In this paper I use Alexis de Tocqueville’s notion of the virus, which he employed to describe the strange process that led the utopian ambitions of the French revolution to collapse into bloody terror, to trace the history of the relationship between utopia, dystopia, and the virus of fear. Following my reference to Tocqueville’s notion, which was in many respects attached to the modern event par excellence, I leap back to examine the origin of ancient modernity in Herodotus’s Histories. Here, I reflect upon the significance of Herodotus’s invention for the Greek world and suggest that Plato’s original utopia, which appeared in the century following the emergence of historical time, was comparable to a Freudian paranoid reaction-formation provoked by the anxiety caused by the recognition of the passage of time and the resolution of this anxiety in a dystopic society conditioned by its fear of others, people outside of the polis who were representative of chaos and dis-order.
In the second half of the paper I make use of this model of the relationship between history, utopia, dystopia, and fear to examine the origin of liberalism in the works of Machiavelli and Hobbes and the connection of these ideas to the nascent formations of capitalism in the 17th century. Here I show how anxiety, fear, and paranoia were embedded in the normal symbolic order of capitalism from the very beginning and suggest that the modern version of Platonic communism, expressed by Rousseau, Marx, and Engels, and realised by Robespierre, Lenin, and Stalin, was fated to produce nightmarish totalitarianisms simply because of the ways in which it reacted to the radical uncertainties of laissez-faire capitalism.
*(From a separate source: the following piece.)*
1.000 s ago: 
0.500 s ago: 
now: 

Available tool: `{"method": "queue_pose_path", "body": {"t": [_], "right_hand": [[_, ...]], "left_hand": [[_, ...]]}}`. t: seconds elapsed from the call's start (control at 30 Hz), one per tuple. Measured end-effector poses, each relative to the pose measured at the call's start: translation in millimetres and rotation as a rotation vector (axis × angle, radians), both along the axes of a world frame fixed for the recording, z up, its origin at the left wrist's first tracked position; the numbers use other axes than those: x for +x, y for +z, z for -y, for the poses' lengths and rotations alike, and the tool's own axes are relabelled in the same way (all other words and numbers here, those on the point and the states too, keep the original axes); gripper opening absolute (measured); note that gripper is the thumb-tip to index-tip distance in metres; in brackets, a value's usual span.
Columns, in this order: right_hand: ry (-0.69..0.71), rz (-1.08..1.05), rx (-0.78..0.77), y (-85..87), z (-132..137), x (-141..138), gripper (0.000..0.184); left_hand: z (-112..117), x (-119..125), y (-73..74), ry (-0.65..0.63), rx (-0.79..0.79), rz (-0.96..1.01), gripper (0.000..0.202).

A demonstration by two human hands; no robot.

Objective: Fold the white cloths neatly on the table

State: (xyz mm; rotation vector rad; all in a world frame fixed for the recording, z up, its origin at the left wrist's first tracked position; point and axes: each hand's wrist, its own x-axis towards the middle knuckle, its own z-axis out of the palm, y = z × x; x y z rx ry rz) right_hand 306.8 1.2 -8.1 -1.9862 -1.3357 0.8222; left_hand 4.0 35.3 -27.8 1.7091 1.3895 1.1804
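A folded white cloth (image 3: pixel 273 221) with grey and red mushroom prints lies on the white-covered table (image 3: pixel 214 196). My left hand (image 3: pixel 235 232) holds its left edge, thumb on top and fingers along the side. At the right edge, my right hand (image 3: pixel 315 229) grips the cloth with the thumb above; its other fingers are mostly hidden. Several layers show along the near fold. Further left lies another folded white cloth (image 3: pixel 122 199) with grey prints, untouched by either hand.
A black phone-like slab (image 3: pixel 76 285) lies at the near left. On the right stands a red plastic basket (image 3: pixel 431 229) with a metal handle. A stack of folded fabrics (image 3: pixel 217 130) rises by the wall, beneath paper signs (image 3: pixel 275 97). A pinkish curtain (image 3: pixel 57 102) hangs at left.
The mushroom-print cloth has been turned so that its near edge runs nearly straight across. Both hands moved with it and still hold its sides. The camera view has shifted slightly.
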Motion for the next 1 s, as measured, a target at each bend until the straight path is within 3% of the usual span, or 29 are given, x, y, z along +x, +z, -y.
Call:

In the final section of the paper I turn off a discussion of the collapse of the European totalitarianism and the rise of American liberalism in the post-world war II world to explore the emergence of the neo-liberal utopia of fear, which suggests that radical anxiety is a condition to be embraced, and the explosion of new fundamentalisms, which reflect the emergence of new conservative utopias, psycho-social reaction-formations meant to resolve the anxiety of global insecurity in a new state of total certainty. Throughout the paper I hold onto Tocqueville’s metaphor of the virus to suggest that bio-political concerns have always been at the heart of efforts to control radical anxiety. In the first section of this paper I show how in the original utopia, the Republic, Plato was concerned to preserve the health of citizens through the construction of a monumental cordone sanitaire, the space of the city itself.
The same was true of the moderns. Whereas the totalitarians fought to preserve the integrity of their social systems from the virus of otherness, represented by consumerism in the Soviet model and impure blood in the Nazi version, through the construction of various walls, camps, and cordons, the liberals sought to domesticate anxiety, fear, and paranoia and transform it into a spur for the production of surplus value through webs of legal and cultural norms. I suggest that this situation has simply extended through the post-world war II, post-historical, period. The twin fundamentalisms operative in the contemporary world, represented by the neo-liberals determined to realise a globalised pure capitalism and the Islamic radicals set on the creation of a new Muslim super-state, are similarly set on harnessing or controlling the turbulence of the new world system that has led to the crystallisation of Tocqueville’s metaphor of the virus in all kinds of contagions and infections through its realisation of a truly globalised society characterised by uncertainty and, as a consequence, anxiety, fear, and paranoia.